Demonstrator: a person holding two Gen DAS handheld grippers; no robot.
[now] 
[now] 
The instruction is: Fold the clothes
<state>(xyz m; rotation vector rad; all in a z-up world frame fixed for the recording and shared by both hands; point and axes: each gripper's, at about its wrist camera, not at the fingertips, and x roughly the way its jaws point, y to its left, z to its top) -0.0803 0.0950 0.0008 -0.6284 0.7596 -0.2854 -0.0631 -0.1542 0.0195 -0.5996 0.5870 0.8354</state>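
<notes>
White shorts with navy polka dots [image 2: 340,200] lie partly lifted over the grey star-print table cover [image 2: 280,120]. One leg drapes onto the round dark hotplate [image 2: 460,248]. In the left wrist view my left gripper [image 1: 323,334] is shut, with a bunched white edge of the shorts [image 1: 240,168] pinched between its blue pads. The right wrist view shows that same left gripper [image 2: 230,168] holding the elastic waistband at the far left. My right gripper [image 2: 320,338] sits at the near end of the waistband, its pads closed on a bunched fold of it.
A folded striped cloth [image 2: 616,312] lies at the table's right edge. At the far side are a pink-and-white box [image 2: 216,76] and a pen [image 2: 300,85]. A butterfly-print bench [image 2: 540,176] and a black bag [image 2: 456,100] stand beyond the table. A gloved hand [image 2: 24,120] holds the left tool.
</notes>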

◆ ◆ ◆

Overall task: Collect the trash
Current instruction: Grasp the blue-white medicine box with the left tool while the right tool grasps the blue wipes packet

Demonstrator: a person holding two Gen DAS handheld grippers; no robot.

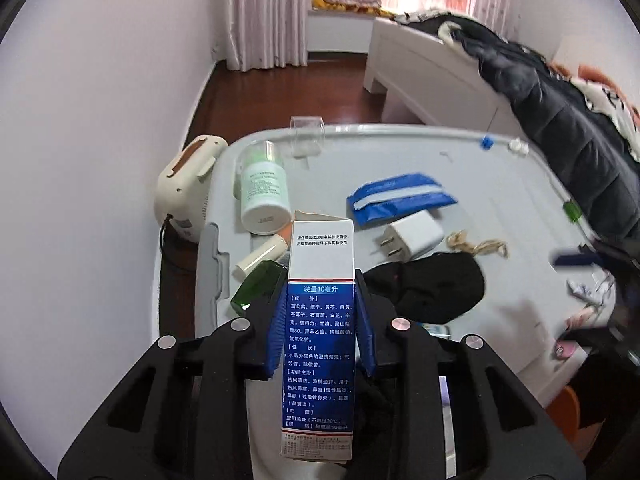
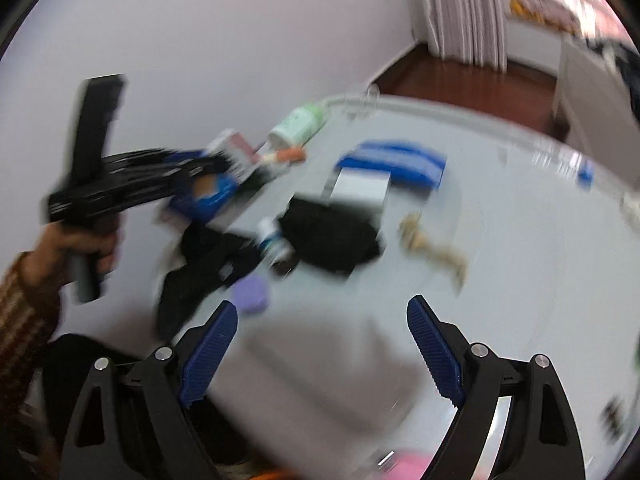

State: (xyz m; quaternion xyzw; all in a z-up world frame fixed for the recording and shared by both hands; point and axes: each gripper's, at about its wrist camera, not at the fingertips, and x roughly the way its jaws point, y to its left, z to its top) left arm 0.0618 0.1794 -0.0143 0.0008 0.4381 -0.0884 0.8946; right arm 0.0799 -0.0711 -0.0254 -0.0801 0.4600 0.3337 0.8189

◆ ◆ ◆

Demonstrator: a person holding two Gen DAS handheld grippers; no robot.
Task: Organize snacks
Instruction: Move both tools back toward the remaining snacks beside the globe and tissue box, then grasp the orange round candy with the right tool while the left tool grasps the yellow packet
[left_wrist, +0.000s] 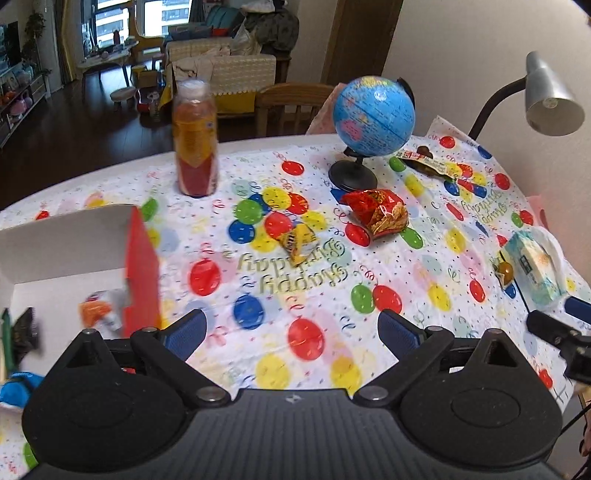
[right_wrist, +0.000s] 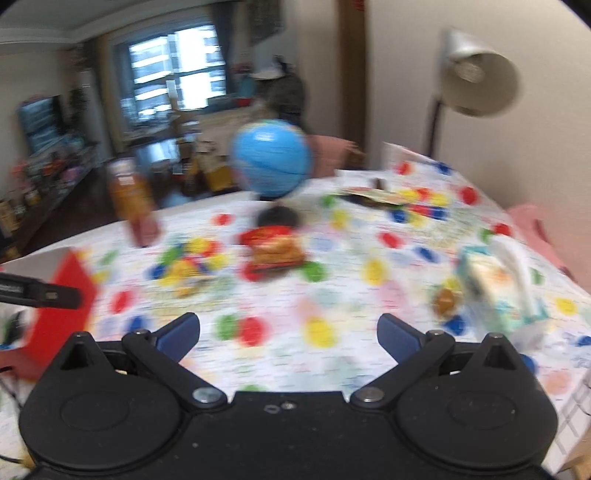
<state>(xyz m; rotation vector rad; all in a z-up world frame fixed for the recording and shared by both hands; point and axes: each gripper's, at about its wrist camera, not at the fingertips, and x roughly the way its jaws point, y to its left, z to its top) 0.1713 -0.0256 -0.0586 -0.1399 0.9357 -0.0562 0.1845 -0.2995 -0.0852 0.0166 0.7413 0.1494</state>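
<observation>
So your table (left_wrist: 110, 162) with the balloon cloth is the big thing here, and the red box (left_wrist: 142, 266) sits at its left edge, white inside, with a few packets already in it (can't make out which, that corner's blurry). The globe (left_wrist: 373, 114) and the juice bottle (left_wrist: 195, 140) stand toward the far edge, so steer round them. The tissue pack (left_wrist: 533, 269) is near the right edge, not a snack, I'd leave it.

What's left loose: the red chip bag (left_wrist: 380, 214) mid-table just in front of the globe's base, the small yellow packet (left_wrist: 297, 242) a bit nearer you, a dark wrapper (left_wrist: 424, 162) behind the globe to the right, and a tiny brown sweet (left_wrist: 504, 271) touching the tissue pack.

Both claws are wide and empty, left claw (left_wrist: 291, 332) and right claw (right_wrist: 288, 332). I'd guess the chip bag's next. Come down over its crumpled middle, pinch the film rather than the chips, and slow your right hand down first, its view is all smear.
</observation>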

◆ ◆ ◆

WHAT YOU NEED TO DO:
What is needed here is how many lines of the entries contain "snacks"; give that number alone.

OUTPUT BELOW:
2